2 Department of Hematology and Blood Banking, Faculty of Medical Sciences, Tarbiat Modares University, Tehran, Iran

3 Toxicology Research Center, Ahvaz Jundishapur University of Medical Sciences, Ahvaz, Iran


Multiple myeloma (MM), is the second most common blood cancer after non-Hodgkin’s lymphoma. Genetic changes, structural and numerical chromosome anomalies, are involved in pathogenesis of MM, and are among the most important prognostic factors of disease-associated patient survival. MicroRNAs (miRNAs) are small 19-22 nucleotide single-stranded RNAs involved in important cellular processes.

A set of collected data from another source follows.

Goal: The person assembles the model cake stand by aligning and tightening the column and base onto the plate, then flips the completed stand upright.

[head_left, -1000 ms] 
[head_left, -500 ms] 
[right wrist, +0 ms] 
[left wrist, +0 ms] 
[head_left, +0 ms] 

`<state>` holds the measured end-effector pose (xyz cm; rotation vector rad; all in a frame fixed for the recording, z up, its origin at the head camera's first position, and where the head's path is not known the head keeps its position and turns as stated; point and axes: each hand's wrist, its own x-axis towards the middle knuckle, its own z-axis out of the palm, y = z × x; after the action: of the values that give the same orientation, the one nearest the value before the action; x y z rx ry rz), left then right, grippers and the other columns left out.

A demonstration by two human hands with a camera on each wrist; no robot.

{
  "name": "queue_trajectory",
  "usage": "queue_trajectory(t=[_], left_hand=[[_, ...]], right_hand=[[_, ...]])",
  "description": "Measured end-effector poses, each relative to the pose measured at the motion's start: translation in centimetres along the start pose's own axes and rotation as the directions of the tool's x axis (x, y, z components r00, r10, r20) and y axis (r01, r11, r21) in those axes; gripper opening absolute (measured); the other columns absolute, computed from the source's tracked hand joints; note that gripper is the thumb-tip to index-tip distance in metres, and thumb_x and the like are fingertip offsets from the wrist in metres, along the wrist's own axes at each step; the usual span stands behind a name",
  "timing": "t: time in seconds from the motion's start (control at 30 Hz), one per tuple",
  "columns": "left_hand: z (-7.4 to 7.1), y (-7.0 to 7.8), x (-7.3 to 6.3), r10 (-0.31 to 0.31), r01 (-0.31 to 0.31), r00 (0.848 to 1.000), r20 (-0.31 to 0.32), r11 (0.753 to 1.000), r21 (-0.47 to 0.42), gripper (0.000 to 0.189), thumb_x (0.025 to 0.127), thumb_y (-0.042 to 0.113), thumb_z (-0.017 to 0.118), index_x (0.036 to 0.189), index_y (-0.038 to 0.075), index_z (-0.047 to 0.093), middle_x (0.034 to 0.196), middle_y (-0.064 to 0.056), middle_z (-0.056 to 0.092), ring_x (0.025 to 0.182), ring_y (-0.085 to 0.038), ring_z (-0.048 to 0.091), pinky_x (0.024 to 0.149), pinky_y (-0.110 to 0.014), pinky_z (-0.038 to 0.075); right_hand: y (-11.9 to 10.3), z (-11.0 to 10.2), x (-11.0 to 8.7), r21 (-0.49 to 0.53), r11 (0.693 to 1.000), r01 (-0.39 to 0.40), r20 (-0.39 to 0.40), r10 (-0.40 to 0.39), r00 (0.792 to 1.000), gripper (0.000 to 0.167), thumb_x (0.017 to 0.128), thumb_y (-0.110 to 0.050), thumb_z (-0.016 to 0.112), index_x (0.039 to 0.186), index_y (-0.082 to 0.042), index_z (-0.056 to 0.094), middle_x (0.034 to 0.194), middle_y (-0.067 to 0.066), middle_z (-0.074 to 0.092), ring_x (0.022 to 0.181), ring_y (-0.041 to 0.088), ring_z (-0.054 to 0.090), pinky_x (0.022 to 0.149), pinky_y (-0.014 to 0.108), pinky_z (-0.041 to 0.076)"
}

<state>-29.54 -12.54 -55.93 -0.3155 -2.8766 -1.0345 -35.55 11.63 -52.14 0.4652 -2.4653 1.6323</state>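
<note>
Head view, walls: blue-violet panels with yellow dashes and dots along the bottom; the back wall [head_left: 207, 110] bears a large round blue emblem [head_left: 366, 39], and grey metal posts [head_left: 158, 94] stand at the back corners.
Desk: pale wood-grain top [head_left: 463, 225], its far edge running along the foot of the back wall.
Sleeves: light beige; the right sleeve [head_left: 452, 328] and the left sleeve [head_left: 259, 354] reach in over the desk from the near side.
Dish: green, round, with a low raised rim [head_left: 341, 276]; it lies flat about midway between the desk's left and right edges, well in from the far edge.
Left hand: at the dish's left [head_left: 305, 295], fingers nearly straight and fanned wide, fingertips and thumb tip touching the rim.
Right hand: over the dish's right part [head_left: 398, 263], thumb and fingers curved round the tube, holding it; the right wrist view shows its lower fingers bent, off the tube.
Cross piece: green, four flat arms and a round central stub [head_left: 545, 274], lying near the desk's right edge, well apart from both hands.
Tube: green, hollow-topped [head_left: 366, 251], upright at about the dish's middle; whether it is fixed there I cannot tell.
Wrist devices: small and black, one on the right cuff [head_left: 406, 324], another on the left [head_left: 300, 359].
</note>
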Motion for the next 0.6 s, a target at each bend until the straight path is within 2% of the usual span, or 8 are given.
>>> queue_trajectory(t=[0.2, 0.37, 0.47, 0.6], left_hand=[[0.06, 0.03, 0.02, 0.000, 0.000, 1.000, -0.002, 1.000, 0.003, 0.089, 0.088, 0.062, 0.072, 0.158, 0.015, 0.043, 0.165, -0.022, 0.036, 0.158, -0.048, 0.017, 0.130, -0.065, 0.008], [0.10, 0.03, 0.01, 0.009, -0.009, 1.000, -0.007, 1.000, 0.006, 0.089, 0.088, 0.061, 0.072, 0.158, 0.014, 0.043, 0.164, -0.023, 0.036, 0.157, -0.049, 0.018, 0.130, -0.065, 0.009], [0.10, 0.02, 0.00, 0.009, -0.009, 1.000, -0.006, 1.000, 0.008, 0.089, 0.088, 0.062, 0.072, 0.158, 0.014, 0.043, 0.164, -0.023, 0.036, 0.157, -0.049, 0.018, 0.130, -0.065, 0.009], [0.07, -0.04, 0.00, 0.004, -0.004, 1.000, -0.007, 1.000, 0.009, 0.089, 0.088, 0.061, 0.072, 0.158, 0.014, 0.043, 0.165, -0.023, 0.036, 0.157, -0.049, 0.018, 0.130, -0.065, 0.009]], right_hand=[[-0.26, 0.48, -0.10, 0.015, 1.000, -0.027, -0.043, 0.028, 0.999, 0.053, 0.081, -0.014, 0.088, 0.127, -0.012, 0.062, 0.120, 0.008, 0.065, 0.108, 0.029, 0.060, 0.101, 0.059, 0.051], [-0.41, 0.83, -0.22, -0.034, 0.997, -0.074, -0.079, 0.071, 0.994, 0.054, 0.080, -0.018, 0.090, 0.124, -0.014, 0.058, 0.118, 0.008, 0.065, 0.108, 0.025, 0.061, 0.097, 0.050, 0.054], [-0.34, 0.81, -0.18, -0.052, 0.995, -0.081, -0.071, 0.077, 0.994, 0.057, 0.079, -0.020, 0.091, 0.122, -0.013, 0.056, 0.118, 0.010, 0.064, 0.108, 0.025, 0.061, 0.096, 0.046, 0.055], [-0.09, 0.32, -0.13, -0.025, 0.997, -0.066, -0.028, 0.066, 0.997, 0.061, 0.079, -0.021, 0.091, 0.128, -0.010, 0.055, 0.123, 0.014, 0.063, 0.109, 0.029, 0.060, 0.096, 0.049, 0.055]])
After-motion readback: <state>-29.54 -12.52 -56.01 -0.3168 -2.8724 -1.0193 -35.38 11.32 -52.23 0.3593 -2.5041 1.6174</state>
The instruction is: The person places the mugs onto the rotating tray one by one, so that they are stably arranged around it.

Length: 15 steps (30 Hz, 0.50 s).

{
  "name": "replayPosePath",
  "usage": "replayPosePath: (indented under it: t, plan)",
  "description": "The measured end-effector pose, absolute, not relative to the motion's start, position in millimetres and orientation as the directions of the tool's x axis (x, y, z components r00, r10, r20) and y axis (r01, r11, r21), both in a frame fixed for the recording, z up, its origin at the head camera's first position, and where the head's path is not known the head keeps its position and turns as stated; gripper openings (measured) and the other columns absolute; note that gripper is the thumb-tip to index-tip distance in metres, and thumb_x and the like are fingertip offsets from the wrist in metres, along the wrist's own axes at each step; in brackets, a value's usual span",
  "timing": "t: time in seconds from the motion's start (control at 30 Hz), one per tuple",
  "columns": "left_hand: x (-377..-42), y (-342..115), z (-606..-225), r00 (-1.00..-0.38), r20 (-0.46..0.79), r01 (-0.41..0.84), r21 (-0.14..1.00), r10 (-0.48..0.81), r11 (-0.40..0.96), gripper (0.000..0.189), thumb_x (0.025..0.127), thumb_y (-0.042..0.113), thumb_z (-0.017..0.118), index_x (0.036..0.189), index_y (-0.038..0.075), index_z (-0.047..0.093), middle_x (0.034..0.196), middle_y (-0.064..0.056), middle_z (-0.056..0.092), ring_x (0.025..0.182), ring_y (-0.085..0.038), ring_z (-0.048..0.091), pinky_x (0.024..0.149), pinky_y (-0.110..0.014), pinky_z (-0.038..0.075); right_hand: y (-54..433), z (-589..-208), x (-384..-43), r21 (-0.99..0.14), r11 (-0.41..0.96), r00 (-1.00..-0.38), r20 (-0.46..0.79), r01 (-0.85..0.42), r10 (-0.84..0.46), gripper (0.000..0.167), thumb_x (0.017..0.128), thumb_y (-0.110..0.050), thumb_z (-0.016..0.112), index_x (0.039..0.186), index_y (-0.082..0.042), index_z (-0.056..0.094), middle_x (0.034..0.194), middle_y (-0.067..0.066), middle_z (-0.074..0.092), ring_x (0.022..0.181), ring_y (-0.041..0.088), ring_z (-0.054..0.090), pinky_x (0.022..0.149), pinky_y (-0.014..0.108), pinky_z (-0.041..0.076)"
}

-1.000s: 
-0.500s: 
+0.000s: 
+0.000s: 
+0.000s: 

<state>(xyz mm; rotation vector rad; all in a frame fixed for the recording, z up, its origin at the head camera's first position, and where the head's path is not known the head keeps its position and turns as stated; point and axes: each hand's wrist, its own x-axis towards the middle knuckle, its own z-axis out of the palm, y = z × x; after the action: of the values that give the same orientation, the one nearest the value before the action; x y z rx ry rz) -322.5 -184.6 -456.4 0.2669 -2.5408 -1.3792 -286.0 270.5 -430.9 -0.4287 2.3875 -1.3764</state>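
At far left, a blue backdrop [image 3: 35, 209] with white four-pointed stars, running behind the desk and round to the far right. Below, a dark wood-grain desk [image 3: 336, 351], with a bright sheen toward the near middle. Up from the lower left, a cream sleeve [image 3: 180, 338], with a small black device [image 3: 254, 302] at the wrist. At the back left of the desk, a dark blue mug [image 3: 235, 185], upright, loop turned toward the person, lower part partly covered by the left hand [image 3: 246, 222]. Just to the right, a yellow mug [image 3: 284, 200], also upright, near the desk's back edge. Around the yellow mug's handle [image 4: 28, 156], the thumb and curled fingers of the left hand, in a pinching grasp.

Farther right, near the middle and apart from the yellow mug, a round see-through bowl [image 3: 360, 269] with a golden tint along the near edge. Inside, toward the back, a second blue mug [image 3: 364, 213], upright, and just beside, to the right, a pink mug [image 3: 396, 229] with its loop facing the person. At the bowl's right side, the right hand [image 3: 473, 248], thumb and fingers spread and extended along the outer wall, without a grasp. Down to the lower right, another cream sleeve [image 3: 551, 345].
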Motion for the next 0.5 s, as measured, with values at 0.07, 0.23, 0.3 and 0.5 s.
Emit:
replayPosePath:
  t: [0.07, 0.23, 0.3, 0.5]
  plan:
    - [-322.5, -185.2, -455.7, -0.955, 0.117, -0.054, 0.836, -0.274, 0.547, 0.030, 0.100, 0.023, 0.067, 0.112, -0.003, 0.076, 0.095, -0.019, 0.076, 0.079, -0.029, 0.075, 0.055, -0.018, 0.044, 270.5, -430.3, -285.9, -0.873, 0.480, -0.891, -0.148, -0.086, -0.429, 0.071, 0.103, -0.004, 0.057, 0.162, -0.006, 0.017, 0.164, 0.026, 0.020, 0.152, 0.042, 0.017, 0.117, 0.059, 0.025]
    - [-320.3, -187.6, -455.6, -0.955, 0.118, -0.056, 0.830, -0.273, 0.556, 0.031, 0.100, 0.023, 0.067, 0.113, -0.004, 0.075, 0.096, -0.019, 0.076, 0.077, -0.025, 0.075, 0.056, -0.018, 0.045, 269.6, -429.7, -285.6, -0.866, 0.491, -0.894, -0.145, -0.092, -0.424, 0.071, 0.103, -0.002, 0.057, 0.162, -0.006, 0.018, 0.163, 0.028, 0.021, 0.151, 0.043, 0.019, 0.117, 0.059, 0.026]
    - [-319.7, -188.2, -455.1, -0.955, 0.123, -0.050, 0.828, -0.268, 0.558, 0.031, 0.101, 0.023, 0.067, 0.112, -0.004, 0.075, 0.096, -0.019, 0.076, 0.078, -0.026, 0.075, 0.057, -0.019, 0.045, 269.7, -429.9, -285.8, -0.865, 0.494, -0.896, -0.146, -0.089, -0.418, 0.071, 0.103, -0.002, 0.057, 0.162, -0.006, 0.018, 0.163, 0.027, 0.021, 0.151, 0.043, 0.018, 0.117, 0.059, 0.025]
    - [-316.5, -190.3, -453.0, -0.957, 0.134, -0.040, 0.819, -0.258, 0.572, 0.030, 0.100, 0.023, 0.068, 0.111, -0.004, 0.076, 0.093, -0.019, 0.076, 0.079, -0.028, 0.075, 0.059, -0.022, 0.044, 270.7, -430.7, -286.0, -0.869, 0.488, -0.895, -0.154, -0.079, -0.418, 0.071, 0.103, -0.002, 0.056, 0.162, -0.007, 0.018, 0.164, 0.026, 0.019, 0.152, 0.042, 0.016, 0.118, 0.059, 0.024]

Cytogenetic changes in plasma cells alter miRNA expression and function. MiRNAs act as tumor suppressors and oncogenes by affecting intracellular signaling pathways. MiRNA expression is associated with a specific genetic change and may assist with diagnosis and disease prognosis. This study aims to evaluate recent findings in MM-associated cytogenetic changes and their relationship with changes in the expression of miRNAs. We have determined that MM-associated cytogenetic changes are related to changes in the expression of miRNAs and CD markers (cluster of differentiation) are associated with disease survival. Information about these changes can be used for therapeutic purposes and disease prognosis.